Move Fast and Break Things
Move fast and break things - a motto that originated from Facebook of the early days has not only become the Silicon Valley homegrown attitude but also the value that is ingrained in every startup. It's a 'hacker' way of working but without going too deep into the context of computer programming, in essence, move fast implies working quickly, taking idea into implementation, and getting the first prototype of the product for iteration out there. And when you move fast you are bound to break things but the goal here is not to be perfect, it just has to function perfectly to be introduced to the market and fix a problem that shows up as you go. This approach is what the big corporate firms struggle with due to it's size and organisation in place and rightly so as it would be very taxing to fix the broken pieces, which is why Facebook abandoned it's old mantra for "move fast with stable infrastructure". So while it's not always applicable, the point here is to embody the spirit of moving fast and breaking things - pick up the pace of work, cut the red tapes, take (calculated) risks, and think out of the box!
In a startup, it's more than just a job for most people. They care about the product and are driven by a vision and goal that everyone in the company is working collectively to achieve. The one thing you'll realize being in a startup is the employees's enthusiasm and commitment to their craft, whether it's sales, product development, or marketing, they execute it to the highest level because they know the decision and work they put in will determine if the company will still be in business in a few months. This is especially true for startups in the early stages.

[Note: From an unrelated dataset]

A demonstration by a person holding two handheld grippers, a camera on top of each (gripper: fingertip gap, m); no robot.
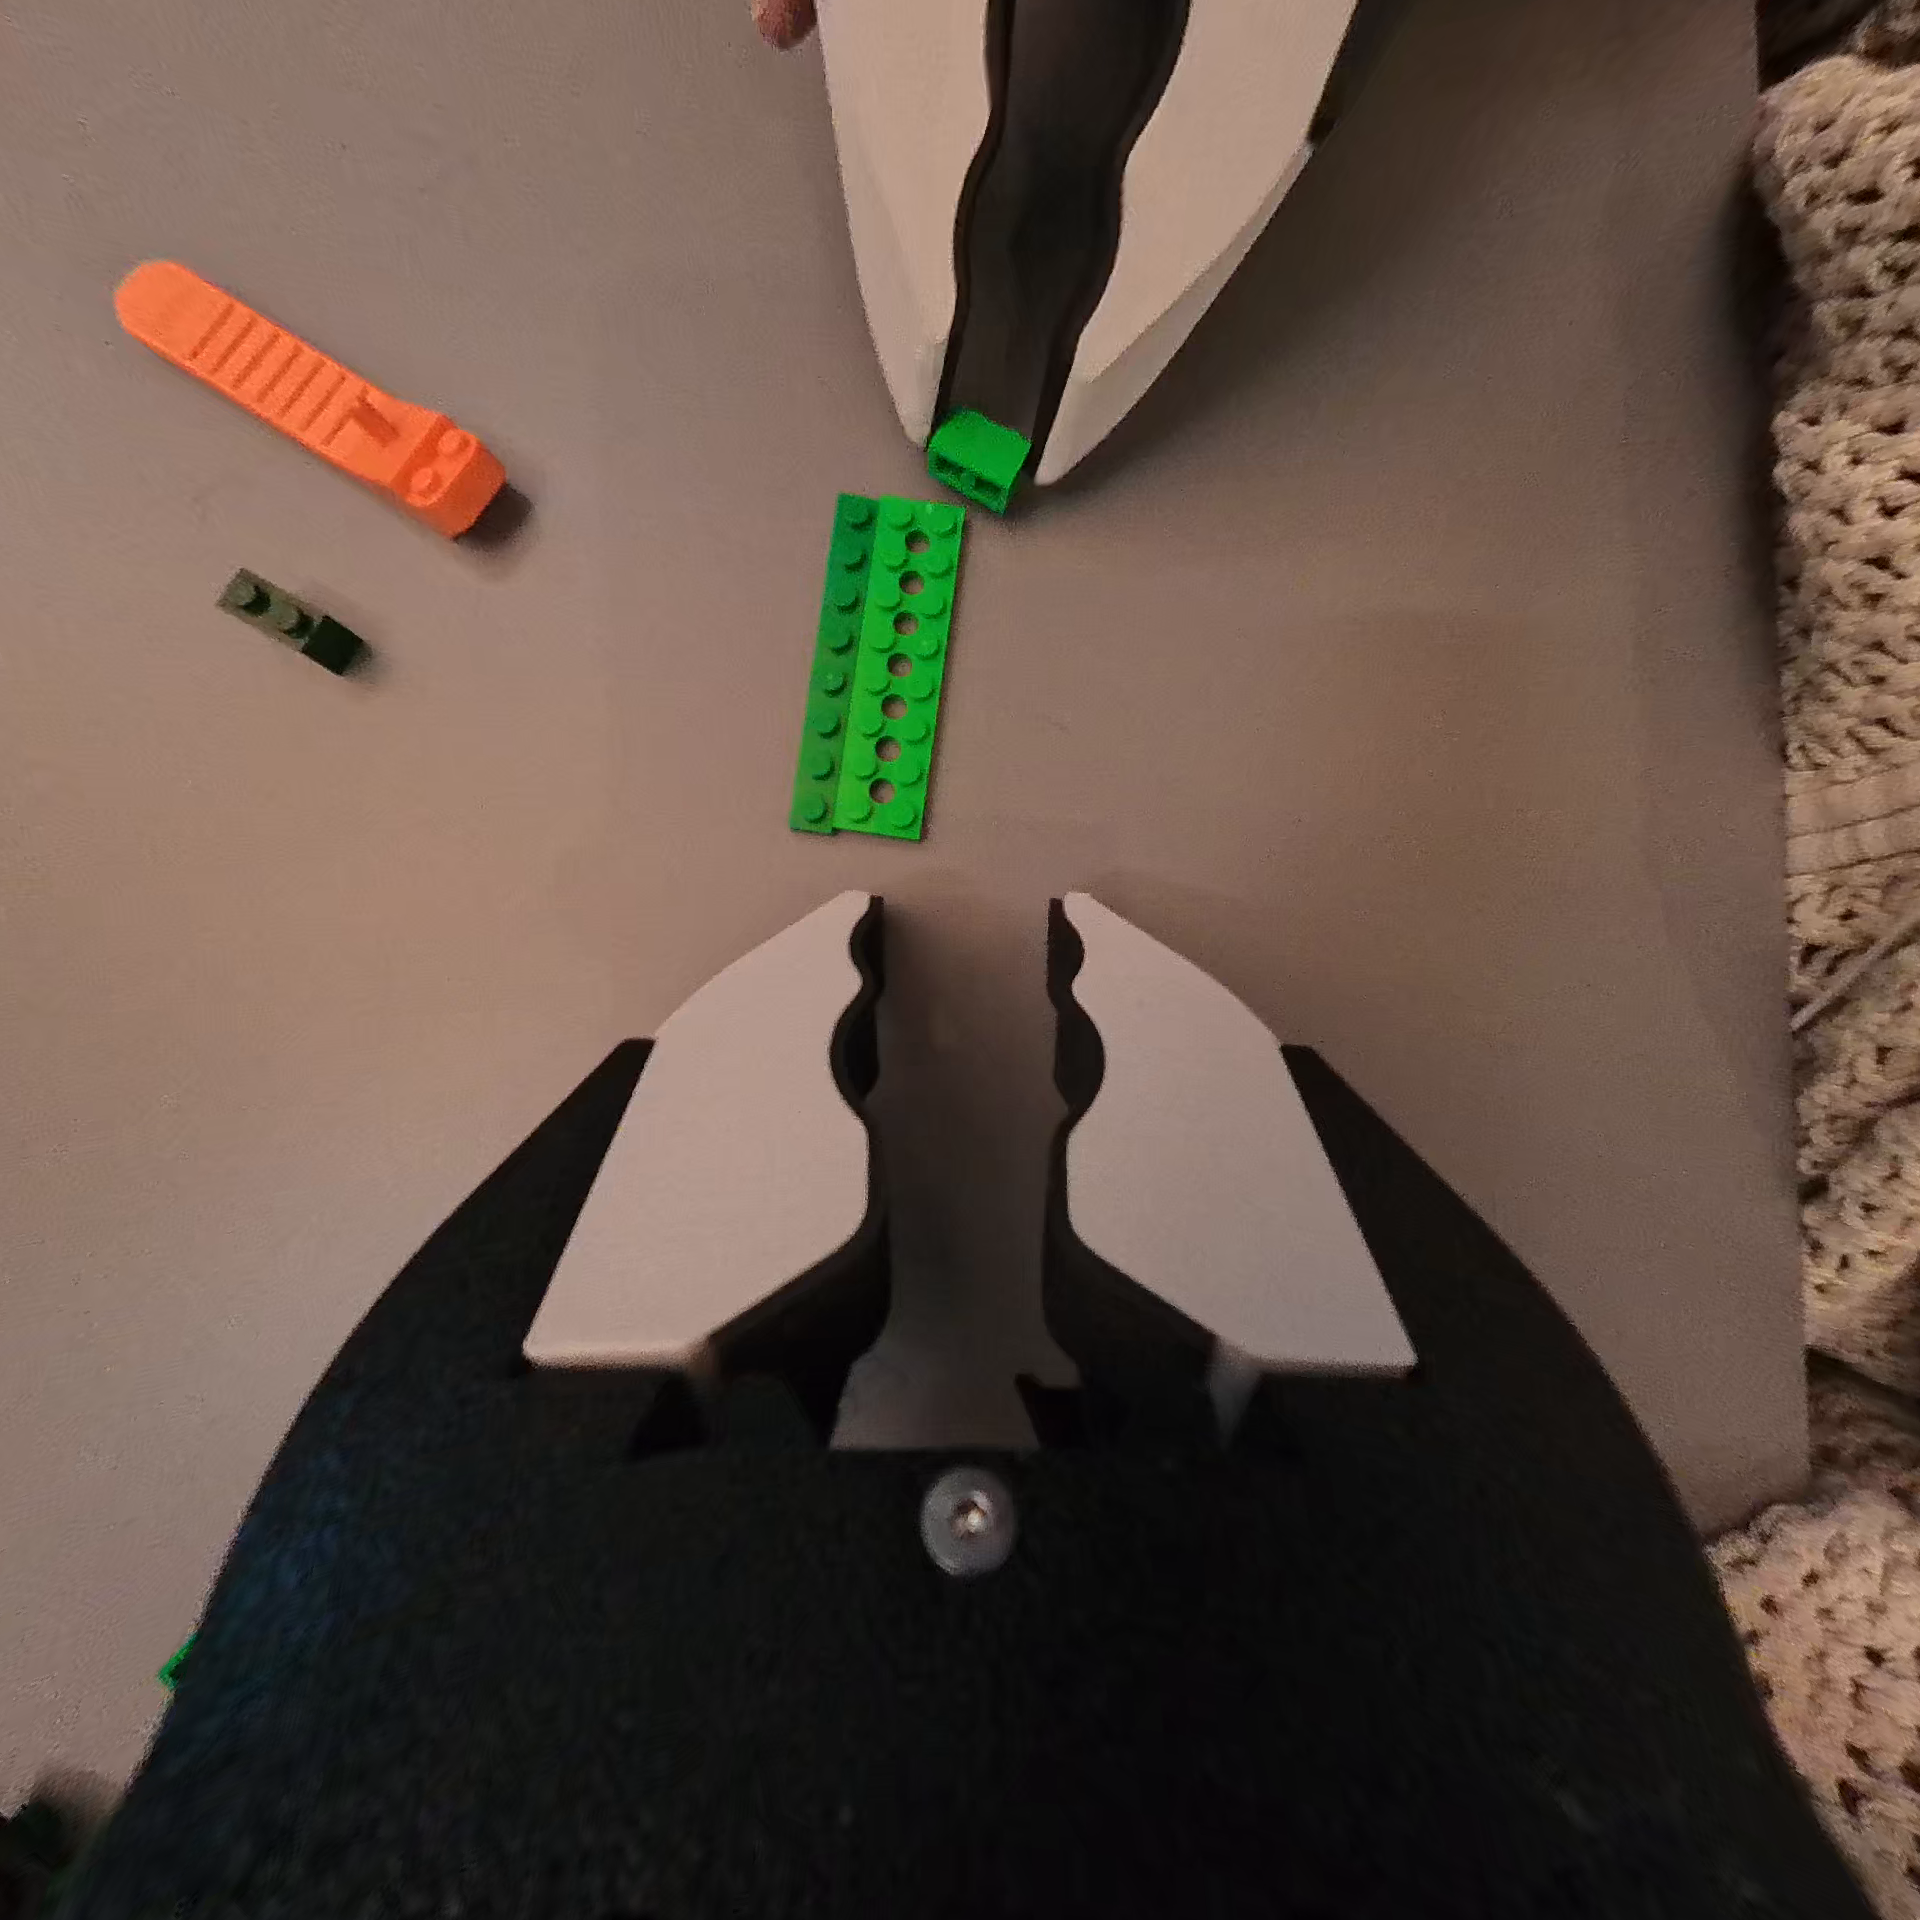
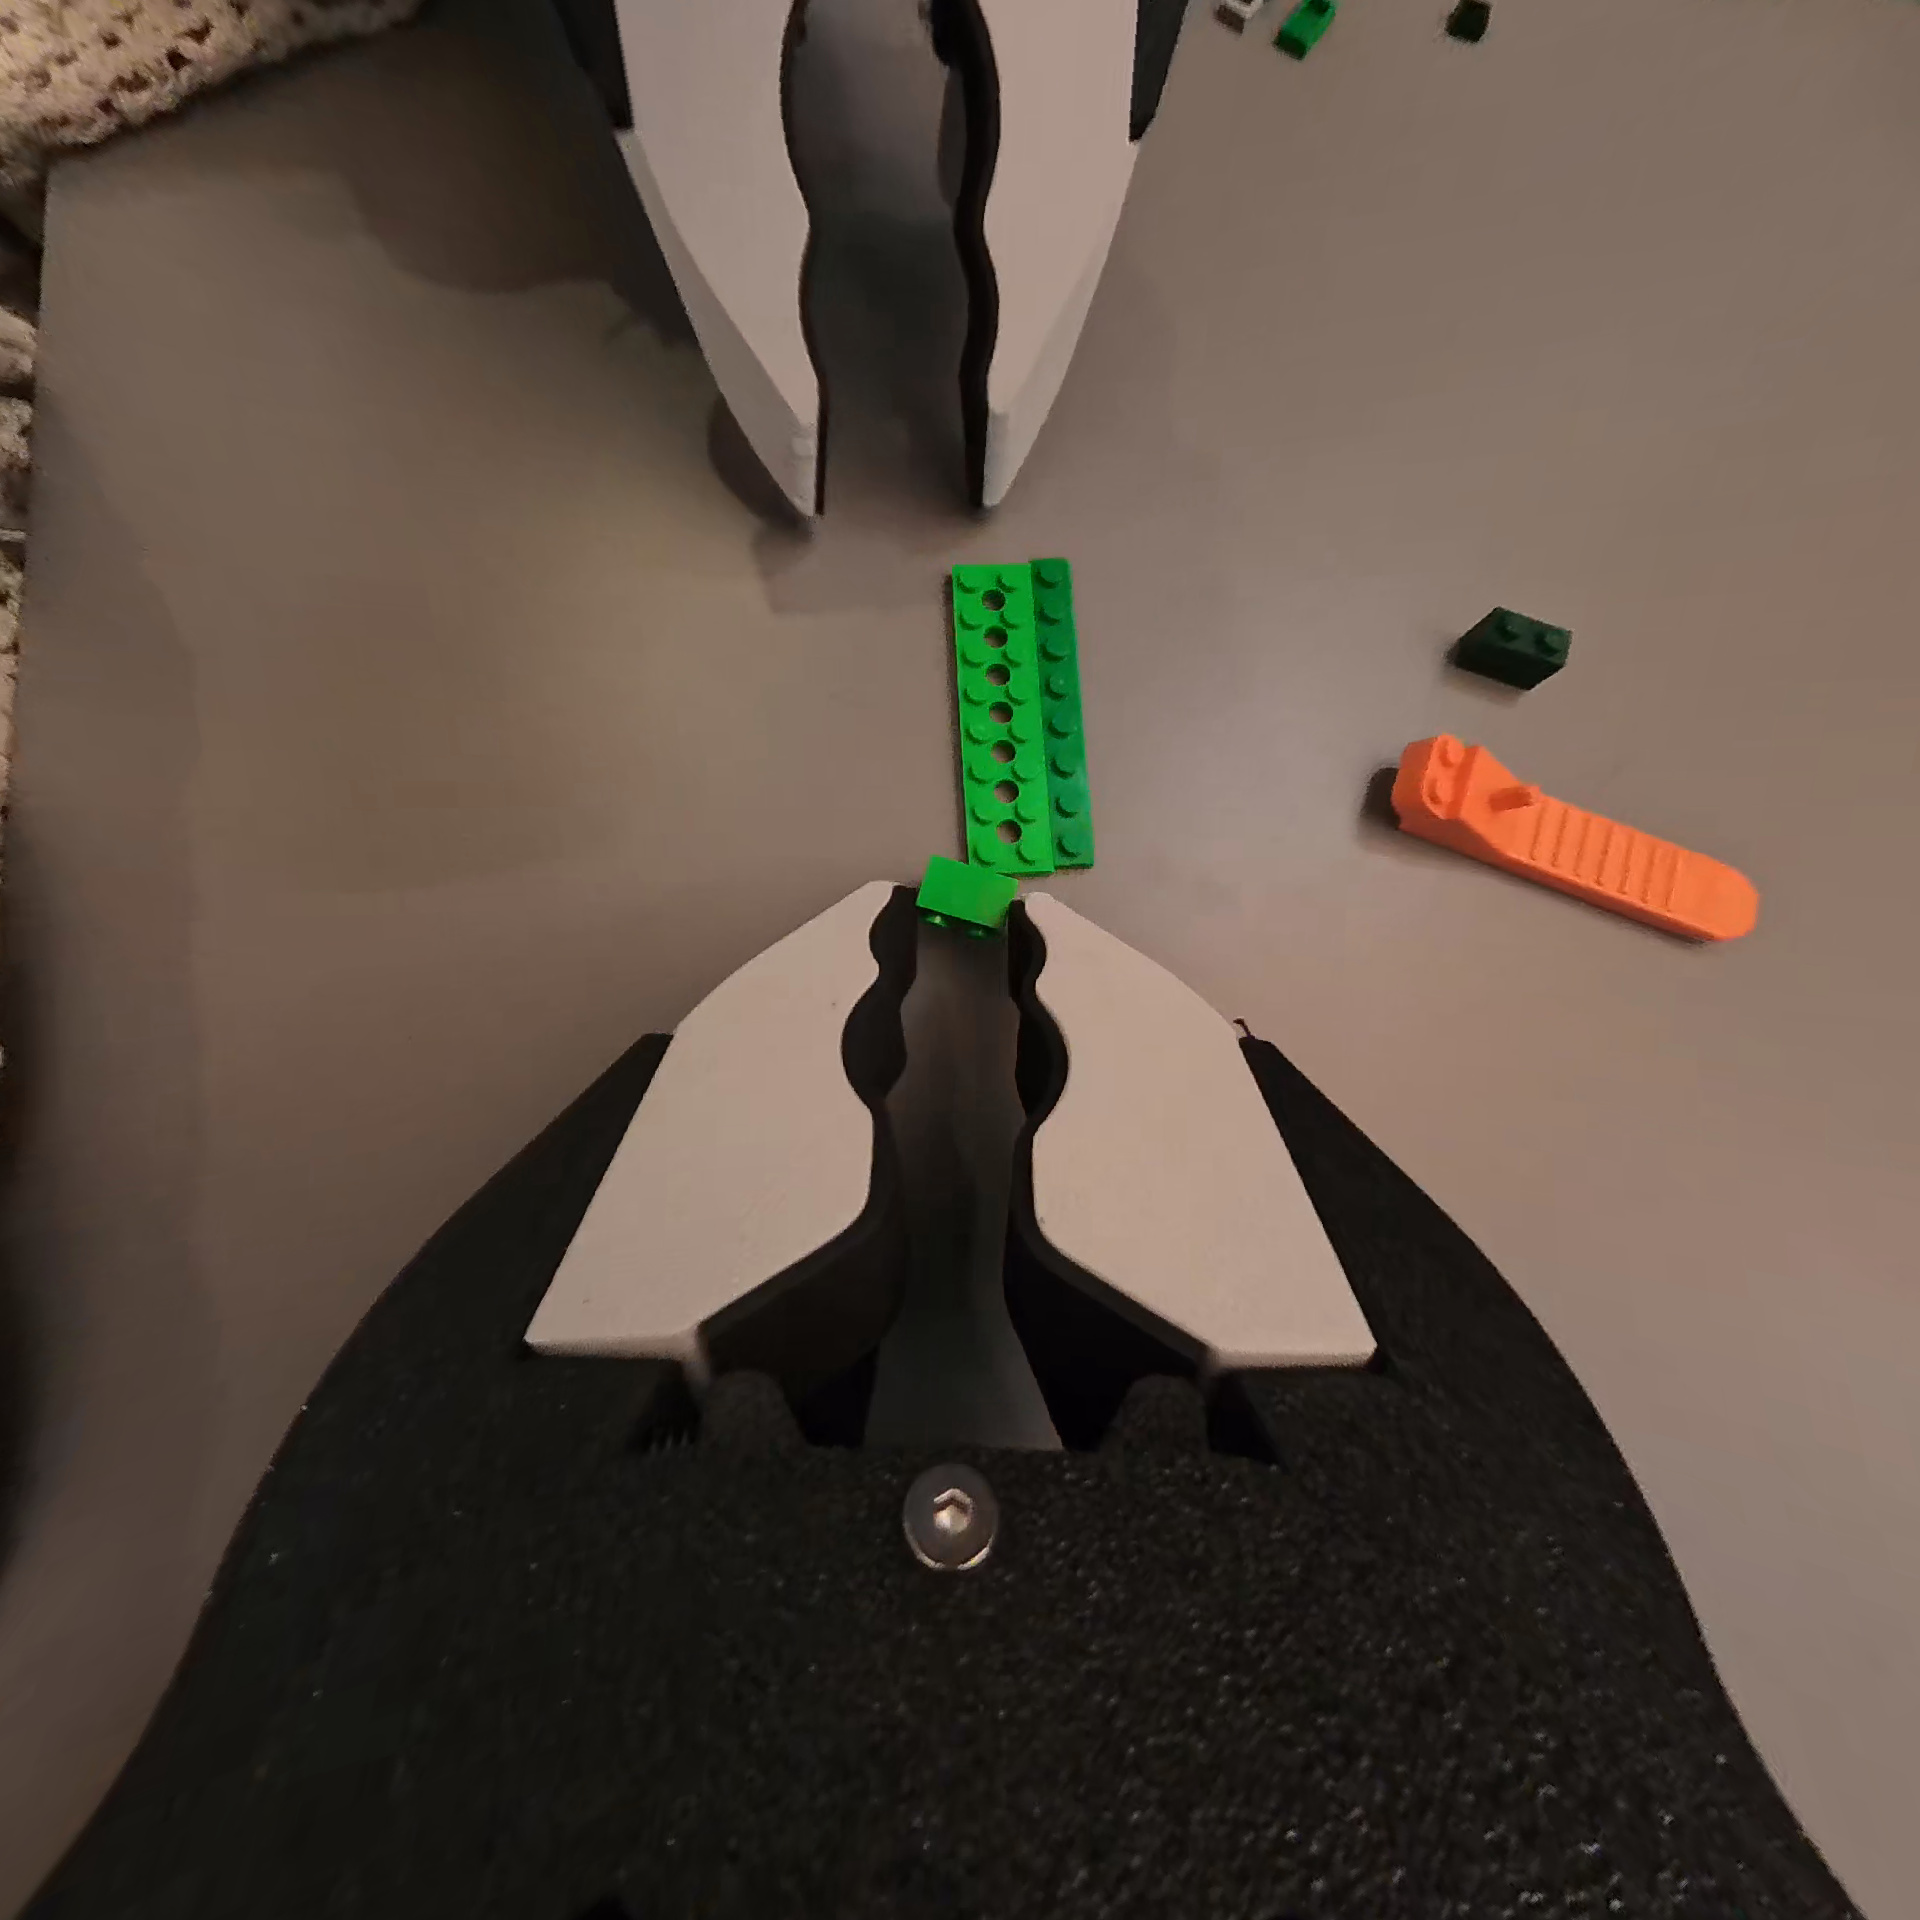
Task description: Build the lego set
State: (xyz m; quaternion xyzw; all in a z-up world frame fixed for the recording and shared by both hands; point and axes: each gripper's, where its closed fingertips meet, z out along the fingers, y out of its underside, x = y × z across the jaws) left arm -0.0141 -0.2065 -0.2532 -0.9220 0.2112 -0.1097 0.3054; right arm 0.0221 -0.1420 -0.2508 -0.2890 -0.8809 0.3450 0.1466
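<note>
While the right gripper [image 2: 966,909] is pinching a small bright green brick [image 2: 964,899] at its fingertips, just beside the near end of the green plate assembly [image 2: 1021,717] lying flat on the grey table [image 2: 416,727], left gripper [image 1: 966,904] is hovering with jaws apart and empty at the opposite end, orange brick separator [image 1: 312,400] and dark green brick [image 2: 1512,646] sitting off to the side.

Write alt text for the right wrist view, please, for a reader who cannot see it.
The right gripper holds a small green brick beside the near end of a green plate on a grey table. The left gripper faces it, open. An orange separator lies to the right.
</note>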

Whereas in big corporations, that kind of passion and attitude among its employees are not quite present. Many people have the 'job work' mentality where they work from 9 to 5 and then forget about it as soon as they leave the office, while there's nothing wrong with that, it's nice to feel inspired at work. Having said that, passion is not something that can be studied and learned,.
Employees with Voices
Employees in a startup, especially a smaller startup with less than 100 people have the opportunity to make themselves heard and that's only natural, considering the difference in the structure of command and the lack of hierarchy. A top-down approach that's typically practiced in large organizations is not a winning strategy in the startup world. It's important even for a big company to get input from employees that are on the ground as they are the closest point of contacts to customers, without the opportunity for employees to speak up and have a discussion with senior leaders, valuable insights can get overlooked and miss the chance to improve process and strategy of the company. Job finders these days are also considering what is meaningful work for them, they want to make an impact and feel valued in the organization and without the chance to voice out, provide input or constructive criticism may leave them feeling demotivated and unimportant, lowering job satisfaction.
When a company has progressed so far and grown so big they sometimes forget what got them there in the first place. Technology is changing the business landscape, perhaps big established corporate firms can learn a thing or two from the new kids in the block!